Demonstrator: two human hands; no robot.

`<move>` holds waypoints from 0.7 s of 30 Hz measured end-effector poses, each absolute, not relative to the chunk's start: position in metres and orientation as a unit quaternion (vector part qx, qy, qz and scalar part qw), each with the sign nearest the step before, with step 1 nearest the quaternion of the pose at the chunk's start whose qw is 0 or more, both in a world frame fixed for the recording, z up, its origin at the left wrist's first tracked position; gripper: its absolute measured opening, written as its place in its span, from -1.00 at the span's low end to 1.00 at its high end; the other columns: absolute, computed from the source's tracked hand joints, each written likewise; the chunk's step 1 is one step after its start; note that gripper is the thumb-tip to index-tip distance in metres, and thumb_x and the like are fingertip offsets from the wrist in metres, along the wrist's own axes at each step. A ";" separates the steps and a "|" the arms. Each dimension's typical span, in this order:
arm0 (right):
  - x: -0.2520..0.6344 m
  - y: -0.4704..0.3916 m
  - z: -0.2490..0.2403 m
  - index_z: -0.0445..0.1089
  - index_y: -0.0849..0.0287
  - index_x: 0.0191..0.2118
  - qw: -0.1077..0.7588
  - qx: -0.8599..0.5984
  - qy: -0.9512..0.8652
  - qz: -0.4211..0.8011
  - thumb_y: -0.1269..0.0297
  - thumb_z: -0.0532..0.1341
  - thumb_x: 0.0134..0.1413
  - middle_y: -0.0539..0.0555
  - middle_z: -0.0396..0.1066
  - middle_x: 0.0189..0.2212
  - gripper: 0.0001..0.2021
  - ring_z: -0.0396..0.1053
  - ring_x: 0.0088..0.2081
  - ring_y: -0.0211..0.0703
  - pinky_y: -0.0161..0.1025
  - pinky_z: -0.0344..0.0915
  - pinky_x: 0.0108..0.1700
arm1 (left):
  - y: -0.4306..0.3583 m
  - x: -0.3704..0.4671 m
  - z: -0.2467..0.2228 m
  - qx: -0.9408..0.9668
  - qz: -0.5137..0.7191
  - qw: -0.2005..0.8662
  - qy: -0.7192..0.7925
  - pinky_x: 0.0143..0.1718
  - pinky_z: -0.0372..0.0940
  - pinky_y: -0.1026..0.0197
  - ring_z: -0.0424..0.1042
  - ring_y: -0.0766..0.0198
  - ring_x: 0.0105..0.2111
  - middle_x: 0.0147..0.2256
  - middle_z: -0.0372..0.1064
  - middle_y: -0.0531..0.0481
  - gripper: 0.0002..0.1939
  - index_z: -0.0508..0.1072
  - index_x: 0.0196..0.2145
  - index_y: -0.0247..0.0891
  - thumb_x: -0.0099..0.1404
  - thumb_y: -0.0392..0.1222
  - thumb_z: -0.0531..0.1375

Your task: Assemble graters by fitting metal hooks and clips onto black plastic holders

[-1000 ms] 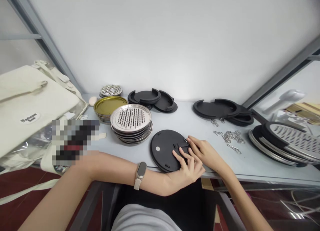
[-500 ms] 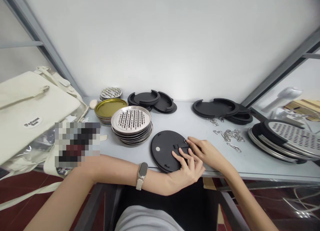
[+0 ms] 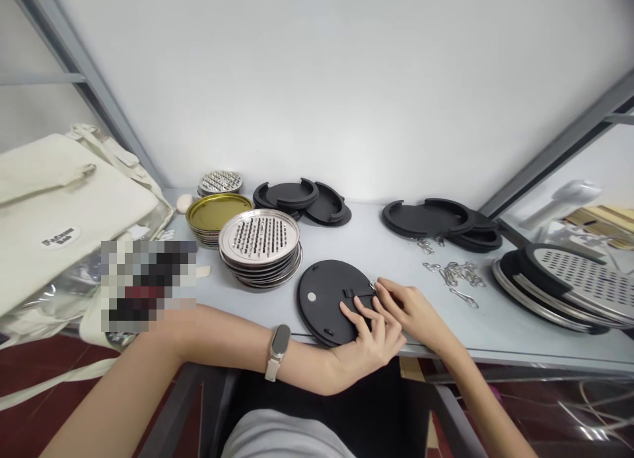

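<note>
A round black plastic holder (image 3: 321, 286), its flat side up with a pale round spot and small slots, lies at the front edge of the table. Across its right side rest the spread fingers of my left hand (image 3: 371, 332), gripping it; the left thumb is hidden. My right hand (image 3: 409, 309) pinches a small wire clip (image 3: 373, 286) at the holder's right rim, by the end of a narrow groove. More wire clips (image 3: 458, 273) lie in a loose pile to the right. Left of the holder stands a stack of round metal graters (image 3: 260, 237).
Behind are gold-coloured round lids (image 3: 218, 212), another grater stack (image 3: 220, 182) and black holders (image 3: 290, 194), with more holders (image 3: 426, 217) at back right. Assembled graters (image 3: 579, 266) are piled at right. A cream bag (image 3: 64, 207) fills the left side, below a metal frame post (image 3: 99, 82).
The right fingers and the clip have shifted slightly right and down along the holder's rim. My left hand keeps its place on the holder. The view has tilted a little.
</note>
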State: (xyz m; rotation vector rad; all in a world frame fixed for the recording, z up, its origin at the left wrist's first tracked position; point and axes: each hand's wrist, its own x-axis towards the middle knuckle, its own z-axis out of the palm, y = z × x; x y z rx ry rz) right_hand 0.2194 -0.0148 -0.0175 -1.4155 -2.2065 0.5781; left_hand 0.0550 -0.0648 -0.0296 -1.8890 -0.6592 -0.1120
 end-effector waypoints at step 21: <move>0.226 -0.014 -0.026 -0.09 0.12 -0.55 0.283 -0.529 -0.750 0.277 0.24 -0.01 0.19 -0.12 -0.08 -0.65 -0.68 -0.06 -0.57 -0.34 -0.35 -0.03 -0.53 | -0.069 0.055 -0.027 -0.748 0.051 0.615 -0.245 -0.37 0.51 -0.03 0.45 0.14 -0.21 -0.08 0.24 -0.14 -0.63 0.24 0.05 -0.21 0.37 -0.21 -0.18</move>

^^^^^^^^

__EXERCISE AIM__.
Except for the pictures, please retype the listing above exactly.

__EXERCISE ANSWER__.
Demonstrator: two human hands; no robot.

`<move>` holds waypoints from 0.7 s of 30 Hz measured end-effector poses, each absolute, not relative to the chunk's start: position in metres and orientation as a unit quaternion (vector part qx, qy, qz and scalar part qw), each with the sign nearest the step before, with step 1 nearest the quaternion of the pose at the chunk's start whose qw is 0 or more, both in a world frame fixed for the recording, z up, its origin at the left wrist's first tracked position; gripper: its absolute measured opening, written as its place in its span, from -1.00 at the span's low end to 1.00 at its high end; the other columns: absolute, computed from the source's tracked hand joints, each written likewise; the chunk's step 1 is one step after its start; note that gripper is the thumb-tip to index-tip distance in metres, and thumb_x and the like are fingertip offsets from the wrist in metres, along the wrist's own axes at each step. A ";" separates the steps and a "|" the arms. Each dimension's typical span, in this order:
arm0 (right):
  - x: -0.2520..0.6344 m
  - y: -0.4704..0.3916 m
  - z: -0.2490..0.2403 m
  - index_z: -0.0445..0.1089
  - index_y: -0.0849..0.0287
  - index_x: 0.0191..0.2118
  - qw: -0.1077..0.7588
  - qx: -0.8599..0.5984
  - qy: -0.9512..0.8652
  - qz: -0.4211..0.8011
  - thumb_y: -0.1269..0.0297
  - thumb_z: -0.0532..0.1341
  - thumb_x: 0.0134..0.1413
  - middle_y: -0.0539..0.0555
  - middle_z: -0.0396..0.1066
  - middle_x: 0.0189..0.2212
  - gripper: 0.0001..0.2021
  - ring_z: -0.0396..0.1053
  - ring_x: 0.0088..0.2081
  - ring_y: -0.0211..0.0703
  - pinky_y: -0.0161..0.1025
  - pinky_z: -0.0344..0.0915
  - pinky_x: 0.0108..0.1700
arm1 (left):
  - y: -0.4306..0.3583 m
  - x: -0.3704..0.4671 m
  - z: -0.2467..0.2228 m
  - qx: -0.9408..0.9668
  - qz: -0.5137..0.7191
  - qw: -0.2005..0.8662
  - qy: -0.7192..0.7925
  - pinky_x: 0.0143..0.1718
  - pinky_z: -0.0372..0.0940
  - pinky_y: -0.1026..0.0197
  - ring_z: -0.0424..0.1042
  - ring_y: -0.0766..0.0198
  - ring_x: 0.0105..0.2111
  - middle_x: 0.0147..0.2256
  - middle_z: -0.0372..0.1064
  - middle_y: -0.0531..0.0481
  - gripper: 0.0002..0.1939
  - index_z: -0.0508..0.1072
  - index_x: 0.0196..0.2145
  - index_y: -0.0247..0.0891
  - thumb_x: -0.0099..0.1404
  - thumb_y: -0.0392..0.1222
  - thumb_z: -0.0531..0.1375

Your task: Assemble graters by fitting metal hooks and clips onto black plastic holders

[-1000 ms] 
[-500 ms] 
[+0 ms] 

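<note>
A round black plastic holder (image 3: 321, 286), its flat side up with a pale round spot and small slots, lies at the front edge of the table. Across its right side rest the spread fingers of my left hand (image 3: 371, 332), gripping it; the left thumb is hidden. My right hand (image 3: 409, 309) pinches a small wire clip (image 3: 373, 286) at the holder's right rim, by the end of a narrow groove. More wire clips (image 3: 458, 273) lie in a loose pile to the right. Left of the holder stands a stack of round metal graters (image 3: 260, 237).
Behind are gold-coloured round lids (image 3: 218, 212), another grater stack (image 3: 220, 182) and black holders (image 3: 290, 194), with more holders (image 3: 426, 217) at back right. Assembled graters (image 3: 579, 266) are piled at right. A cream bag (image 3: 64, 207) fills the left side, below a metal frame post (image 3: 99, 82).
The right fingers and the clip have shifted slightly right and down along the holder's rim. My left hand keeps its place on the holder. The view has tilted a little.
</note>
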State: (xyz m; rotation vector rad; all in a world frame fixed for the recording, z up, its origin at the left wrist's first tracked position; point and axes: each hand's wrist, its own x-axis towards the middle knuckle, its own z-axis out of the palm, y = z × x; x y z rx ry rz) right_hand 0.2194 -0.0148 -0.0175 -1.4155 -2.2065 0.5781; left_hand 0.0550 -0.0648 -0.0296 -1.8890 -0.6592 -0.1120
 end-effector waypoints at step 21: <move>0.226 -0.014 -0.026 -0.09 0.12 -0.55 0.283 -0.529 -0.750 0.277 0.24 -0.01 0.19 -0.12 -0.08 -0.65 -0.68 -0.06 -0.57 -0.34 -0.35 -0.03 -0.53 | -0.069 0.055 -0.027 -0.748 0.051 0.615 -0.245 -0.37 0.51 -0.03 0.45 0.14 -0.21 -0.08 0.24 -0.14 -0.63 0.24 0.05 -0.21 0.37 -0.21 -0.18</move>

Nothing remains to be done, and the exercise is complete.